KEYWORDS
Speech recognition, Word Error Rate, Accuracy, Bi-directional LSTM, Recurrent Neural Networks
Introduction
Speech recognition is the conversion of the spoken word into text, enabling the creation and use of speech information. Speech-to-text is a crucial application as it is easy to store text, however indexing a specific utterance can be difficult as speech signals can be swift, intuitive, slow, and unpredictable at other times (Gupta & Joshi, 2018). Over the years, speech processing has evolved with the current state-of-the-art systems replaced. According to (Nassif et al., 2019), traditional speech recognition systems work by encoding the speech impulses using the Gaussian Mixture Model (GMM) which is based on Hidden Markov Model (HMM) as it can be viewed as a stationary signal. Dynamic Time Warping (DTW) algorithm, has been used for speech recognition and though it has been replaced with other new algorithms it’s still a very popular technique. This algorithm works very well by identifying the optimum distance which is the shortest distance between two speakers therefore addressing the issue of speed between speakers. In general speech recognition systems can be viewed in four stages: signal preprocessing, feature extraction, feature selection, and modeling.

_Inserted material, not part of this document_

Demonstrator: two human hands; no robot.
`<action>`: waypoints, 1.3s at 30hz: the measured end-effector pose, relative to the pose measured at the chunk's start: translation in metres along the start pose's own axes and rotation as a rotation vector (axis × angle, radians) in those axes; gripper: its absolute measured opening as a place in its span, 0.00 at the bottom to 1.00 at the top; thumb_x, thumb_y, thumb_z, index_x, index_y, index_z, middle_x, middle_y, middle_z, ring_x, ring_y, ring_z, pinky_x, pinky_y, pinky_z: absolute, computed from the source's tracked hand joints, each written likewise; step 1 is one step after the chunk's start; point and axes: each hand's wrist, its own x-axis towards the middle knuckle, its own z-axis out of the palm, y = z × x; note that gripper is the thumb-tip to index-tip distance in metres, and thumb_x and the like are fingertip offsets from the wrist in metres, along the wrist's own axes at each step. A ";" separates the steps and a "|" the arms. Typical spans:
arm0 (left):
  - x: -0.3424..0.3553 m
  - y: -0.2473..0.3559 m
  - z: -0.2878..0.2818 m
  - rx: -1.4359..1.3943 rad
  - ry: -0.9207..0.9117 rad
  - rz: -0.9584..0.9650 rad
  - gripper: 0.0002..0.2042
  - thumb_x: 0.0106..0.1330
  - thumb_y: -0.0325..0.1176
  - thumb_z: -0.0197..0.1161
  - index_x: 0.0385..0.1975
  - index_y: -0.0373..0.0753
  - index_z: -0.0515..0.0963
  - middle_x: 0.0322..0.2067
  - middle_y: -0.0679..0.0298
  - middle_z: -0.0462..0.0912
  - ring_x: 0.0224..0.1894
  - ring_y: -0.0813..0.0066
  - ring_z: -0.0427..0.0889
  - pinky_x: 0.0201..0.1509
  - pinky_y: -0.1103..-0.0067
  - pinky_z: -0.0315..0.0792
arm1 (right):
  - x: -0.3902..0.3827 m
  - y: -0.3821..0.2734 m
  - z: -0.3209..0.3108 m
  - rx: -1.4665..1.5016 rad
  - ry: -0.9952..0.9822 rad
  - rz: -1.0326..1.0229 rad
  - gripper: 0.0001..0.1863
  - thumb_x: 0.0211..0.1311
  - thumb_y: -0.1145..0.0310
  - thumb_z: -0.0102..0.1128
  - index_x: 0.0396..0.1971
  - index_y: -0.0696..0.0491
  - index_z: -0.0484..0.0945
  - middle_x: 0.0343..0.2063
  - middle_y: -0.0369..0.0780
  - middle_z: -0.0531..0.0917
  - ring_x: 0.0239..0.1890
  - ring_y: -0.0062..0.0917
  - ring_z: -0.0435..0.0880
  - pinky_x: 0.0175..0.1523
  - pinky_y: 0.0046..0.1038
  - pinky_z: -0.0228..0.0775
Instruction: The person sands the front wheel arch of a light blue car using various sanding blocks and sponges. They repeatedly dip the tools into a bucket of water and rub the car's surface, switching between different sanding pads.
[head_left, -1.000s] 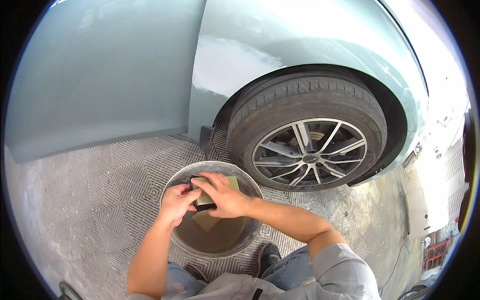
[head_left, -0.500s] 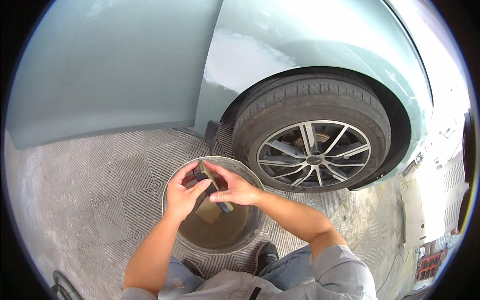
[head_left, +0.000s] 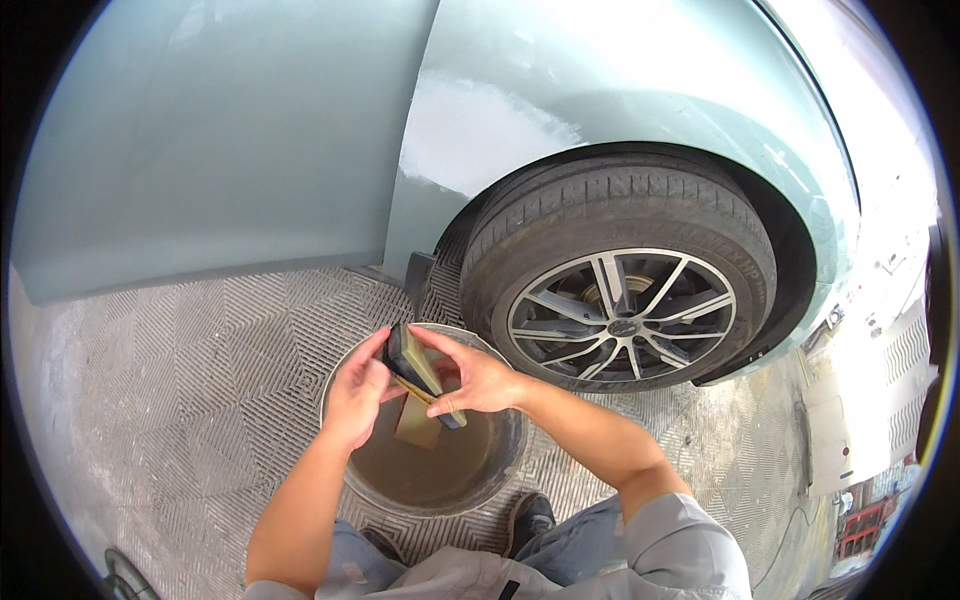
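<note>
My left hand (head_left: 355, 395) and my right hand (head_left: 480, 380) both grip a dark sanding block (head_left: 410, 355) with pale olive faces, tilted over a bucket (head_left: 435, 505). My left fingers are on the block's left side, my right fingers and thumb on its right. A thin brownish sheet shows under the block, along its lower edge. Murky water (head_left: 430, 470) fills the lower part of the bucket, and a tan square sheet (head_left: 416, 430) lies in it below my hands.
Ahead is a pale blue-green car: a panel (head_left: 200, 130) at left, a fender with a whitish patch (head_left: 480, 130), and a wheel (head_left: 620, 210) just beyond the bucket. The bucket stands on ridged tiles (head_left: 250, 360). Pale panels and a red object (head_left: 860, 525) are at far right.
The block has been turned from flatter to a steep tilt between both hands. Since half a second ago its pale face shows more and my left thumb has shifted off its front.
</note>
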 end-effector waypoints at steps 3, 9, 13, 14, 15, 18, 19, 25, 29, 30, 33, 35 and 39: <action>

Automatic speech recognition using Deep Neural Networks has grown in popularity. This technology typically involves categorizing acoustic templates into pre-established classes. Numerous studies have provided numerous instances illustrating how deep neural networks do better than conventional models at speech recognition. The final results of Microsoft Audio Video Indexing Service, a deep learning-based speech system that was disclosed by Microsoft, showed a 30% reduction in word error rate (WER) on four benchmarks when compared to the state of models based on Gaussian mixtures. (Samal, Jena, & Manjhi, 2019). Time-series data are involved in the speech recognition issue.

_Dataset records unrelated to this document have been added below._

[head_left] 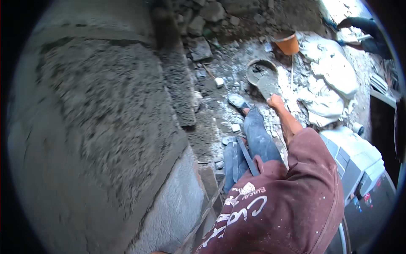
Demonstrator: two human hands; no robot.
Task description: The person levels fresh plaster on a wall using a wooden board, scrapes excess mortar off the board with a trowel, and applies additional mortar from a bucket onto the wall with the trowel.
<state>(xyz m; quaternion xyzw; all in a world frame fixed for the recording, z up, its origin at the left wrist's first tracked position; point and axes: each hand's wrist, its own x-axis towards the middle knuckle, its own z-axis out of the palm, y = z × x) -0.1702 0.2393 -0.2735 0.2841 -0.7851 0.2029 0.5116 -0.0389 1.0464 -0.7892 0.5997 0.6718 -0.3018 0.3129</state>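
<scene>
My right arm reaches out over the rubble, and my right hand (275,102) is closed around the handle of a trowel (268,86). The grey, mortar-smeared blade lies over the near rim of a round bucket (250,74) with wet grey mortar inside. My left hand does not show; only a sliver of skin is at the lower edge. To my left stands a wall (114,97) with a broad layer of rough wet mortar. Its lower part (177,203) is bare, paler grey.
An orange bucket (287,43) stands beyond the mortar bucket. White sacks (332,76) and stacked pale blocks (353,158) lie to the right. A mortar-crusted board (177,89) borders the wall. Broken stones (211,12) cover the far ground. Another person's dark sleeve (368,27) shows far right.
</scene>
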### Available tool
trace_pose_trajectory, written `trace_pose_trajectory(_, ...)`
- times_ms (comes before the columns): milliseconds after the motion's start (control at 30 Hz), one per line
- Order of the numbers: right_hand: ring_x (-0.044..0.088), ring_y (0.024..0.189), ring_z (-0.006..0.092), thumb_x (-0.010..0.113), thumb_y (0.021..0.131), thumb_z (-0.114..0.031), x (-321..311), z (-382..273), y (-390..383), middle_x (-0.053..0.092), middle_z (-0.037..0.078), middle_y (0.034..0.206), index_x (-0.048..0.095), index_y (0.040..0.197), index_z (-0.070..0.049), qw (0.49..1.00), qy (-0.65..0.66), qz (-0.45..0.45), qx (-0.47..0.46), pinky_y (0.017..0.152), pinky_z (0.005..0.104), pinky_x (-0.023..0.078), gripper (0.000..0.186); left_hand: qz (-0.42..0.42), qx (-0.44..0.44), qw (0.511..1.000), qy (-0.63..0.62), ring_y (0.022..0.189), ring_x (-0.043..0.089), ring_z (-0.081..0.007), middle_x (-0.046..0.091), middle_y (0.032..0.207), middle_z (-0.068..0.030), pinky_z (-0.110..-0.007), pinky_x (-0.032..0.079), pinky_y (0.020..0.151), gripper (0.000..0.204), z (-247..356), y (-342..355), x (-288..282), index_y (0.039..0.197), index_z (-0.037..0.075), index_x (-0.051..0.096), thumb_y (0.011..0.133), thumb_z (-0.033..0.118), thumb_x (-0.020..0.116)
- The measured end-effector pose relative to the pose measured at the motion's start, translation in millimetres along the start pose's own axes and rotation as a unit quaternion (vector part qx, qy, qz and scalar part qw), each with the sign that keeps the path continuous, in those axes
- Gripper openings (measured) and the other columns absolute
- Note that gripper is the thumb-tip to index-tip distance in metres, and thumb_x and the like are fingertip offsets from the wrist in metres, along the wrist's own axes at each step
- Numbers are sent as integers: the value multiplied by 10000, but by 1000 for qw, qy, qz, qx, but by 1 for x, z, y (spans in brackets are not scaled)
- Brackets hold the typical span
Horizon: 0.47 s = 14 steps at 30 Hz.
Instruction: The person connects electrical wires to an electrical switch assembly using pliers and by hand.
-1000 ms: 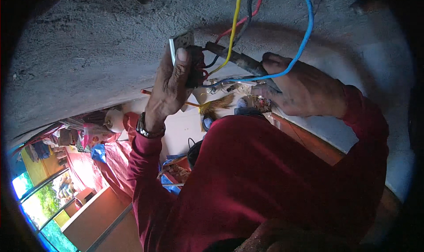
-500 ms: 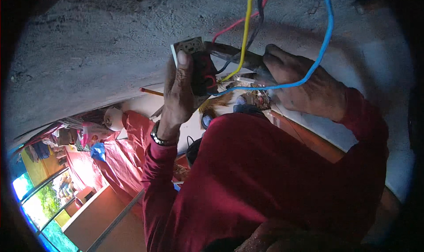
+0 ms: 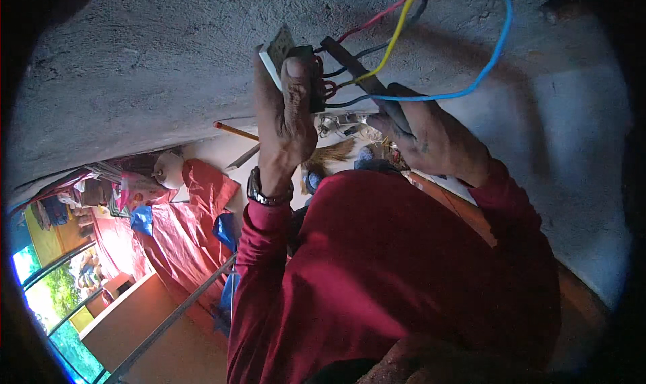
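Note:
My left hand (image 3: pixel 286 118), with a watch at its wrist, grips an electrical switch plate (image 3: pixel 274 57) with a pale edge. Its dark back part (image 3: pixel 316 81) faces right, and the plate is tilted. Wires run from that back: a yellow wire (image 3: pixel 397 37), a blue wire (image 3: pixel 496 54), a red wire (image 3: pixel 369 24) and a black wire (image 3: pixel 372 50). Closed around a long, dark, flat tool (image 3: pixel 353 66) is my right hand (image 3: pixel 441 133). The tool slants up-left, its far end close to the red wire; whether they touch I cannot tell. Its exact kind is unclear.
A rough grey wall (image 3: pixel 168 67) spans the top, just beyond my hands. Below are a broom head (image 3: pixel 330 154) and a brown rod (image 3: pixel 235 130). Red cloth (image 3: pixel 185 232), a metal rail (image 3: pixel 178 317) and a bright window (image 3: pixel 57 300) lie to the left.
My right hand has moved left and slightly down, and the tool now points more steeply up-left. The switch plate has turned more edge-on. The wires shifted with it.

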State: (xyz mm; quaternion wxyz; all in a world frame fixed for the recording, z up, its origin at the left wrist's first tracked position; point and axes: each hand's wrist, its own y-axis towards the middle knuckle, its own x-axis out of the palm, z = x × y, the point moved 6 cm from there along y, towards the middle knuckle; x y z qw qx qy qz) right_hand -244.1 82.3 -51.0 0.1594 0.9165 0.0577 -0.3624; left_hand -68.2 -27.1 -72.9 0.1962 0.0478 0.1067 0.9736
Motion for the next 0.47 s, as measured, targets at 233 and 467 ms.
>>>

Deep neural networks are constructed in a series of layers, each of which contains neurons that take input from the layer above and conduct a single computation. The outputs of the previous levels are sent to the subsequent layer in feedforward neural networks because they are unidirectional. The feedforward networks’ inability to transmit historical information is one of their drawbacks. Additionally, problems like varying speaking rates and temporal dependencies frequently arise when Deep Neural Networks are employed to analyze speech recognition. By modeling a fixed sliding window of auditory frames, Deep Neural Networks are comfortable and able to handle temporal dependencies, but they are unable to accommodate varying speaking rates. Recurrent neural networks (RNN) are a subset of artificial neural networks where the connections between the nodes have the potential to cycle because they have loops in the hidden layers that store information from previous layers, allowing the output from one node to influence the subsequent input to that same node and predicting the value of the current step. Due to this RNN can handle the difficulty of diverse speaking rates because of this method (Apeksha Shewalkar, 2019).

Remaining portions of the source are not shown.